During undergraduate study in 1929 at Kyoto Imperial University he majored in physics. He was engaged in graduate work for three years at the same university and was then appointed a research associate by Dr. Yoshio Nishina at the Institute of Physical and Chemical Research, Tokyo, where he started to work in a newly developed frontier of theoretical physics-quantum electrodynamics under the guidance of Dr. Nishina.
In 1937, Tomonaga went to Leipzig to study under and work with Heisenberg. He stayed there for two years and used the results obtained while working there to write up a thesis for the Tokyo University. He received his D.Sc. from Tokyo Imperial University and in 1941 he was appointed professor at the Tokyo University of Science and Literature.
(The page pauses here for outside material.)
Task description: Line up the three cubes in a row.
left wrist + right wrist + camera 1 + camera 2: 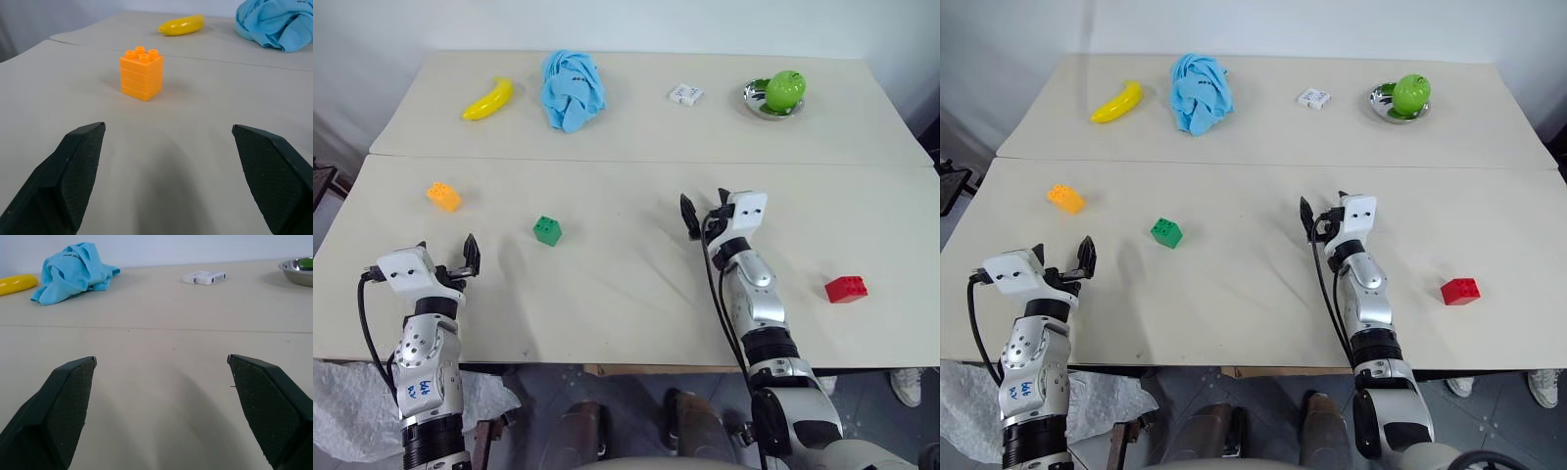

Later, he was invited by Robert Oppenheimer, the leader of the Manhattan project to spend some time at the Institute for Advanced Study in Princeton. He studied a many-body problem on the collective oscillations of a quantum-mechanical system.
He received the Nobel Prize in Physics in 1965, jointly with Richard Feynman and Julian Schwinger, for their fundamental work in quantum electrodynamics, with deep –ploughing consequences for the physics of elementary particles.
He worked in Tokyo, Japan, in Leipzig, Germany in Tsukuba, Japan and at IAS (Institute for Advanced Study) Princeton, NJ. His paper on the photoelectric pair creation is well-known.